La scolarité obligatoire fixée à 3 ans

 » J’ai décidé.. de rendre obligatoire l’école maternelle, et ainsi d’abaisser de 6 à 3 ans en France l’obligation d’instruction dès la rentrée 2019″, annonce le président de la République en ouvrant les Assises de la maternelle ce 27 mars. « Avec cette décision, je veux poursuivre l’œuvre d’égalité de progrès dans notre histoire éducative et l’illustrer. Cette égalité, c’est d’abord de cesser de considérer l’école maternelle comme une option, alors, certes, j’entends les voix qui disent : il y a 97 % des enfants qui sont scolarisés d’ores et déjà dans l’école maternelle. Mais parce que ça n’est pas obligatoire, ce chiffre moyen couvre des réalités profondément diverses et des inégalités profondément réelles ». Ces 25 000 élèves qui manquent à trois ans ce sont ceux de certains territoires d’Outre Mer et aussi les enfants de familles défavorisées.  » Bien souvent, quand l’un, voire les deux parents ne travaillent pas, qu’on ne va pas remettre l’enfant à l’école, qu’on le reprend bien souvent en fin de matinée, parce qu’on ne veut pas payer la cantine ou qu’on ne le remet pas l’après midi.

« Je souhaite que par cette obligation scolaire, à partir de la rentrée 2019, nous puissions avoir ce vrai travail de construction de notre égalité au quotidien, et que nous puissions par une assiduité de tous, qui concernera les enfants issus de tous les milieux, corriger ce différentiel que je viens d’évoquer, qui n’est plus acceptable. Et c’est pourquoi cette mesure s’inscrit pleinement dans l’action que nous menons au quotidien, pour lutter contre la pauvreté et ses effets sur les jeunes enfants, pour lutter contre la fabrique ou la reproduction des inégalités profondes », insiste-il.

Il y a aussi des critiques voilées de l’école maternelle, toutes déjà émises dans le rapport de France Stratégie. E. Macron veut « faire de l’école maternelle le lieu de constitution de la sécurité émotionnelle et de l’épanouissement affectif. Nous voulons ainsi construire une école de la bienveillance où le cognitif et l’affectif se complètent ». Il veut aussi « faire entrer à l’école maternelle les arts, la musique, toutes ces formes justement d’éveil qui accélèrent l’apprentissage ».

Devant les 400 invités des Assises, JM Blanquer évoque « un moment historique ». « Il n’y a pas de sujet plus sérieux que la maternelle… L’école maternelle est toujours un lieu d’innovation car c’est un lieu d’éducabilité » affirme le ministre. « On tient ces Assises pour conforter et clarifier le rôle de la maternelle et percer de nouvelles pistes pour accroitre sa contribution à la réussite des jeunes français.. On ne doit pas opposer épanouissement et connaissances », affirme-t-il. Il faut « aimer par dessus tout les enfants confiés à l’école ». Et mettre l’accent sur le langage et la diffusion « des méthodes qui ont fait leurs preuves ».

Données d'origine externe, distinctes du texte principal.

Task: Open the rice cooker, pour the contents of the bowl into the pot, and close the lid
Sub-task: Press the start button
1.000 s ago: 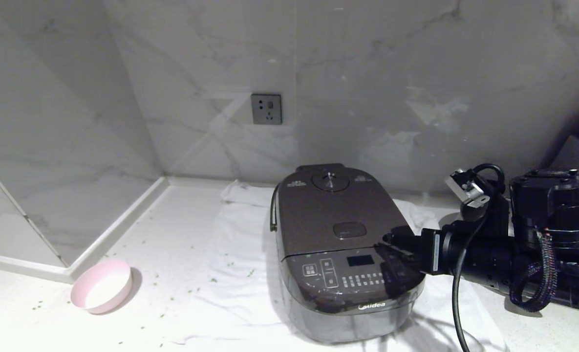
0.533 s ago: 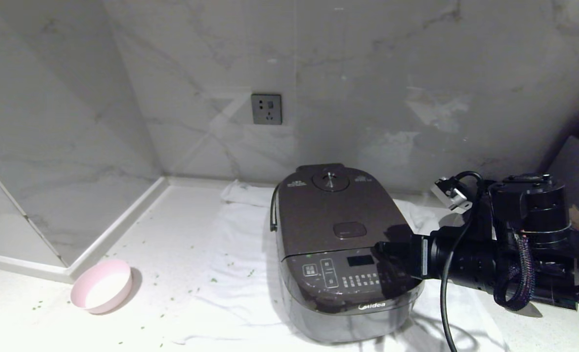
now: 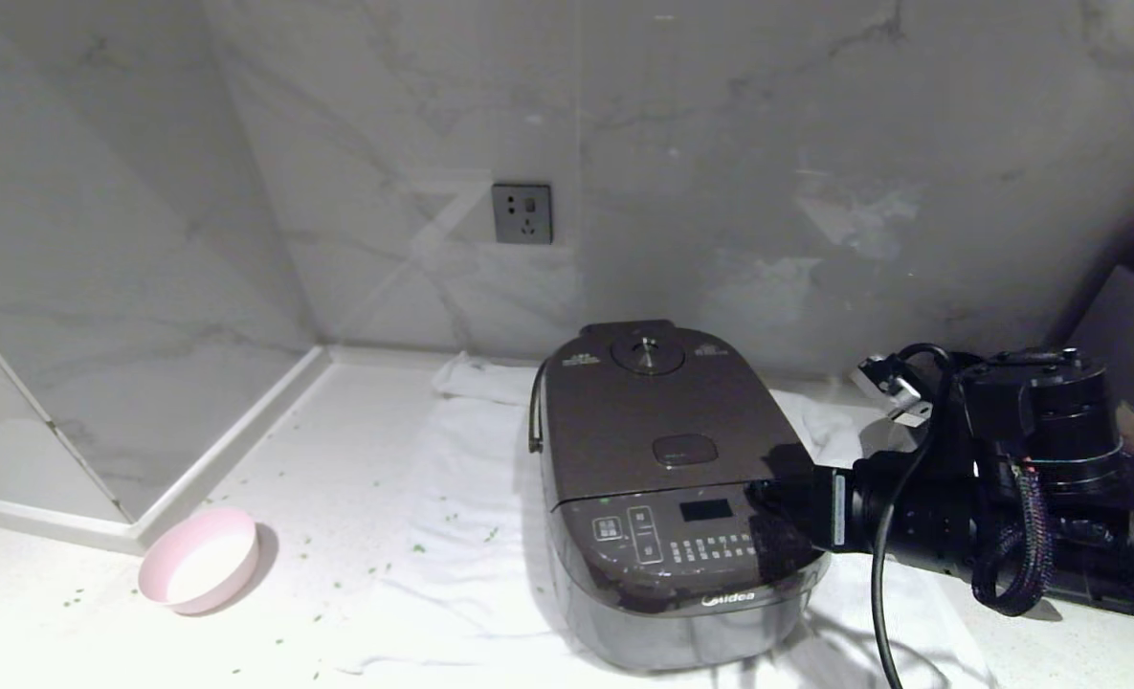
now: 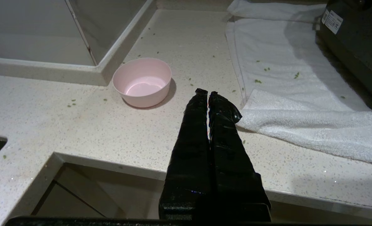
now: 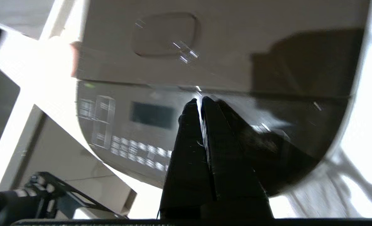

C’est ce à quoi vont s’employer les interventions des deux journées largement dominées par des spécialistes des neurosciences ou de la neuropsychologie.

Qu’est ce que ça change ?

Que change la scolarité obligatoire à 3 ans ? Peu de choses en réalité pour les enfants de trois ans puisque 98% sont déjà scolarisés. Il n’est pas certain que l’administration soit capable d’exiger davantage d’assiduité pour des enfants aussi petits et que ce soit son intérêt. Quant à la sous scolarisation dans des territoires d’outre mer, elle concerne bien d’autres niveaux scolaires gravement déficitaires sans que l’Etat change radicalement les choses.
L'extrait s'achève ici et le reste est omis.